The Reade Festival of Alternative American Music begins its exploration of unconventional performance art tonight with Patricia Repar's "Studies in Survival: del taller de compositiores."
The festival, which is free to students as well as the public, involves three presentations ranging from a solo production portraying Ecuadorian artists to a concert fusing jazz, classical and heavy metal styles.
Repar offers two performances of "Studies in Survival: del taller de compositores Ecuatorianos" beginning at 7 p.m. and 9 p.m. Her presentation celebrates the talent and tenacity of Ecuadorian artists who continue in their work despite difficult circumstances.
Unlike the other productions, "Studies in Survival" relies little on technology thus enabling performance in Ecuador and other developing countries.

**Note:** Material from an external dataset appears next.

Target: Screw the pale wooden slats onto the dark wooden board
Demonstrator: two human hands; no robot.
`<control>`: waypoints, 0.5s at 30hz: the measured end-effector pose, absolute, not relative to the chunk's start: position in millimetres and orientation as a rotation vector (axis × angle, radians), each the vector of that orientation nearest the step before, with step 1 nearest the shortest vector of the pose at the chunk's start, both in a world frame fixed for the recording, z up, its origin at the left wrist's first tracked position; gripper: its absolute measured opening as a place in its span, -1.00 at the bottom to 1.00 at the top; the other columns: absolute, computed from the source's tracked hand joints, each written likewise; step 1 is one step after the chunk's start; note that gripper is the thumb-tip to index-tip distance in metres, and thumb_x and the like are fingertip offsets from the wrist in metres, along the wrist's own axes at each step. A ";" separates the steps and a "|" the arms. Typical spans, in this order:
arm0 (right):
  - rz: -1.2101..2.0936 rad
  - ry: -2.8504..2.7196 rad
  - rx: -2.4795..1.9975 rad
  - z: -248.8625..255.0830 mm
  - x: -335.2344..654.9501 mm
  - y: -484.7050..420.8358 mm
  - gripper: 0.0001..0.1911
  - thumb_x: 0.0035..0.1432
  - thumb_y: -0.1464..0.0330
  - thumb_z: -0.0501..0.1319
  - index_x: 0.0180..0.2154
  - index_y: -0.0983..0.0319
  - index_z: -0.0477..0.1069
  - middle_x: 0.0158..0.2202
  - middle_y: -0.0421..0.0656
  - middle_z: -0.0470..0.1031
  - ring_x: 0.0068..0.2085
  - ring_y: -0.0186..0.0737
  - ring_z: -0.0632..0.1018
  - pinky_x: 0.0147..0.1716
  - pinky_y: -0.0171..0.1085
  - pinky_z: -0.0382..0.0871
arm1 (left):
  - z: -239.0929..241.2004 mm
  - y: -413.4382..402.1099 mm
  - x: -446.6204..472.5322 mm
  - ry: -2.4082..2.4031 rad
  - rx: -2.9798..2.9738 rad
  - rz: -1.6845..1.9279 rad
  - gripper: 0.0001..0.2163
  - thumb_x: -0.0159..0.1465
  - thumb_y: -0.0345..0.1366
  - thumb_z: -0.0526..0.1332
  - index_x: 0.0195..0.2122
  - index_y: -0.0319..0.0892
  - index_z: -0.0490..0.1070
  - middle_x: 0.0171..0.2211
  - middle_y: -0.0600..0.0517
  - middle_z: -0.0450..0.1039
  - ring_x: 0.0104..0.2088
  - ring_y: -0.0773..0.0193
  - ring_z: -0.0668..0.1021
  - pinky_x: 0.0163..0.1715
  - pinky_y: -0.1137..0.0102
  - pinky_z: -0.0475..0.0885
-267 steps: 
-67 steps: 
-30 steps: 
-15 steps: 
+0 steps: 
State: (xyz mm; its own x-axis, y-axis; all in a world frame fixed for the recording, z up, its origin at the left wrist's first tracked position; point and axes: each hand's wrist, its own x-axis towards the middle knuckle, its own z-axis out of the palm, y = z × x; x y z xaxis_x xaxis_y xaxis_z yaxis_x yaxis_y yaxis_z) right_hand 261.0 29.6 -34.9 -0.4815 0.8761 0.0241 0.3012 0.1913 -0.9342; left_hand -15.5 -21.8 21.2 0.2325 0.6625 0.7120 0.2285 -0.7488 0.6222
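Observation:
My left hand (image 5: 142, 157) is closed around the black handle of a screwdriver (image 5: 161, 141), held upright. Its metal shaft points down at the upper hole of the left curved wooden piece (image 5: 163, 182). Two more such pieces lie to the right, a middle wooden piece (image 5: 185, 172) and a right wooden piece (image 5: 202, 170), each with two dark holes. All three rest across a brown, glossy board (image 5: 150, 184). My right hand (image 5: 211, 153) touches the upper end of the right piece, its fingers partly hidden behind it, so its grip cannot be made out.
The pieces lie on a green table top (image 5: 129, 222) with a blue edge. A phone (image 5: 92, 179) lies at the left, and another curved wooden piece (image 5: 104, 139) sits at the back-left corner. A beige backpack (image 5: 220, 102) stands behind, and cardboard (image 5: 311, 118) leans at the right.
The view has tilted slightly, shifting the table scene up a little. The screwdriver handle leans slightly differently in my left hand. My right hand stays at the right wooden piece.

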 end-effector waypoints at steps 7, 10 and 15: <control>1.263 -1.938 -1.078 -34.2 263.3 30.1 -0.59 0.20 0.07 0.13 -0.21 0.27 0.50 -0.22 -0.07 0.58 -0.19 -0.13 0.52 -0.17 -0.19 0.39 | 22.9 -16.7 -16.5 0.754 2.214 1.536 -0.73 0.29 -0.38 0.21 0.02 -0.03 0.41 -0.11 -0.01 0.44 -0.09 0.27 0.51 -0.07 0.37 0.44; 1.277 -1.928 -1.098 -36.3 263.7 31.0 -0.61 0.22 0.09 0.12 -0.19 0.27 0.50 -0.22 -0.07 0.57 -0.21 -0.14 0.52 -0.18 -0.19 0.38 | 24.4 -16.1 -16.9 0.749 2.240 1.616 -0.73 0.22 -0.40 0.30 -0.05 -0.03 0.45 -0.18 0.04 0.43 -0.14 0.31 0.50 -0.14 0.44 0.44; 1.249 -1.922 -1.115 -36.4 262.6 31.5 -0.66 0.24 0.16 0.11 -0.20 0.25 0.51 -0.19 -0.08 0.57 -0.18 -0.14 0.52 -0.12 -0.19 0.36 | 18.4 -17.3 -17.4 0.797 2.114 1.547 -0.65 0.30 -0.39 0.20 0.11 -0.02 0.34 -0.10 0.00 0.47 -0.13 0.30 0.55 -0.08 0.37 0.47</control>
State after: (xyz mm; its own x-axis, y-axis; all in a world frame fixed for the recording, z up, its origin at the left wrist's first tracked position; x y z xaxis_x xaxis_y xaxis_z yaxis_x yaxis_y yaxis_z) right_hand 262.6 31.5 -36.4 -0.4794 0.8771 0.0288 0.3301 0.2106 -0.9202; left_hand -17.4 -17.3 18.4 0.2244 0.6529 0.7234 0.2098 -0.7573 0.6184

What began for Repar in 1994 as a collection of visual, literary and sonic pieces in book format evolved through her collaboration with Ecuadorian artists into a multilayered presentation.
Featuring vocals, modern dance, instrumental and electronically enhanced music, English and Spanish text, and projected images of Ecuador, "Studies in Survival" transcends both cultural and performance boundaries.

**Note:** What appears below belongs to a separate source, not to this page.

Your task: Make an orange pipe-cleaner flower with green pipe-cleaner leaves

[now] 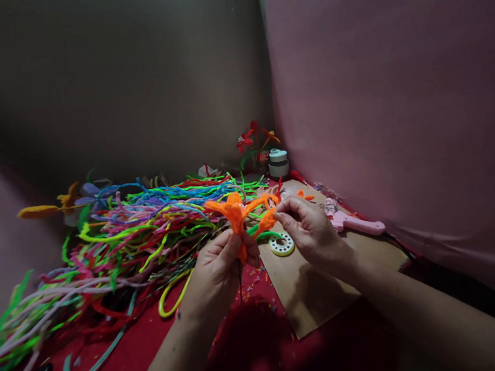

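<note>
An orange pipe-cleaner flower [238, 211] is held up in front of me over a red cloth [128, 354]. My left hand [218, 270] is closed round its base, with a thin dark stem hanging below the fingers. My right hand [310, 229] pinches one orange petal [267, 221] on the flower's right side. A small roll of green tape [282, 245] lies on a brown cardboard sheet [311, 296] just below the hands.
A big tangle of coloured pipe cleaners [121, 238] covers the left. A pink glue gun [356, 221] lies at the right on the cardboard. Red and orange finished flowers [252, 138] and stacked tape rolls [278, 162] stand in the back corner. A pink wall [397, 107] closes the right.
</note>
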A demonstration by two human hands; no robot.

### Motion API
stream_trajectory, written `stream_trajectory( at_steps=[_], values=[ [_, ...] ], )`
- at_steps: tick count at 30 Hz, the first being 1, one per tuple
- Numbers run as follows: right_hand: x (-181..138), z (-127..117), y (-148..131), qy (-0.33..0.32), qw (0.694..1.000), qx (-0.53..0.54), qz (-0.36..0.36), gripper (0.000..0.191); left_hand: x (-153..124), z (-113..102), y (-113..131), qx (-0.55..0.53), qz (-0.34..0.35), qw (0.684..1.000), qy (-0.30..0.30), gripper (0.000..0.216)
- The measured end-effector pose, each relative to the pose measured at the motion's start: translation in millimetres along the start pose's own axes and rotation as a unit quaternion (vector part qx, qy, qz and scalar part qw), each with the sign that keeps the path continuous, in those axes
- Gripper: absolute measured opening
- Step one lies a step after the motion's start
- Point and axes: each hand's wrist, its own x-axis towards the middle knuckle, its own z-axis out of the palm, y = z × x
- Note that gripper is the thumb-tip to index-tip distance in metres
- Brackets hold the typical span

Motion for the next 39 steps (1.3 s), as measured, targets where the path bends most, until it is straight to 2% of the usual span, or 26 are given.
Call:
stream_trajectory(
  at_steps=[8,12,15,19,22,26,29,33,36,39],
  values=[
    [2,-9,1,0.061,0.996,-0.058,-0.012,0.009,3,-6,-1,-0.029,0.016,0.999,0.012,0.021],
    [-3,-36,28,0.081,0.985,-0.152,0.002,0.013,4,-7,-1,-0.037,0.026,0.999,0.022,0.022],
    [-19,-64,63,0.031,0.957,-0.288,0.020,0.023,4,-6,-1,-0.051,0.030,0.998,0.026,0.021],
    [-45,-93,96,-0.072,0.877,-0.471,0.061,0.030,5,-6,-1,-0.067,0.025,0.997,0.031,0.018],
    [-52,-100,101,-0.117,0.847,-0.510,0.090,0.032,6,-7,-3,-0.071,0.033,0.997,0.029,0.017],
    [-48,-96,100,-0.134,0.830,-0.534,0.086,0.024,7,-7,-5,-0.088,0.044,0.994,0.043,0.016],
    [-48,-96,103,-0.122,0.841,-0.523,0.070,0.016,7,-6,-3,-0.112,0.046,0.990,0.065,0.015],
    [-53,-102,108,-0.065,0.887,-0.457,-0.002,0.017,8,-4,-1,-0.139,0.070,0.983,0.093,0.013],
    [-54,-102,96,-0.002,0.937,-0.346,-0.036,0.019,9,-4,-2,-0.142,0.092,0.980,0.107,0.013],
    [-52,-91,66,0.032,0.985,-0.172,0.009,0.015,9,-4,-3,-0.136,0.109,0.977,0.123,0.016]
  ],
)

Friday night at 9 p.m. the duo Twisted Tutu, comprised of composer Eve Beglarian and pianist Kathleen Supove, promise to breach the limits of conventional music. Their negotiation of live musical performance, recorded sound, electronic remastering and spoken text bombards the audience with sound and sensation.
Reworking music from the twelfth to twentieth centuries, Twisted Tutu creates an entirely new experience. In their piece "Hildegurls," Beglarian and Supove reverently sing the Latin chants of Hildegard von Bingen before a taped background of violin music and samples of harp, ukulele and rattle snake.
A piece about AIDS activist David Feinberg, "Spontaneous Combustion" combines music symbolic of the 1970s gay culture, such as Gloria Gaynor's "Don't Leave Me This Way" and Thelma Houston's "Never Can Say Good-bye." Altering the tempos and the keys of the songs until they are identical, Beglarian creates the effect of five bands playing simultaneously though each intermittently fades in and out.
To complicate the already intricate nature of Twisted Tutu, the duo transitions their pieces, allowing them to run continuously. The audience is sometimes left uncertain where one song ends and the next begins. Nevertheless, Twisted Tutu's combination of imagination and technology give rise to radical yet engaging contemporary music.
Collis Common Ground hosts rock band Doctor Nerve Saturday night at 10 p.m. the closing performance of the Reade Festival. Their name reflects what they seek to strike in their audience: nerves. A seven-man progressive rock band, Doctor Nerve stirs trumpets, saxophones, vibraphones, drums and guitars into a jarring, frenzied medleys of raw energy.
Combining jagged chords of heavy metal with contours of harmony, Doctor Nerve leans toward the dissonant.
Although they often rely on improvisations, the band avoids improv solos in an effort to distance their music from jazz. In a series of controlled improvisations, Doctor Nerve reinvents fragments of Stravinsky's "The Rite of Spring" through unpredictable, spiky shifts in their playing.
Tickets for all three performances are available at the Hopkins Center Box office. While the Festival is free, ticket holders will be seated up to ten minutes before the scheduled start of the program. After that, those without tickets will be offered any remaining seats.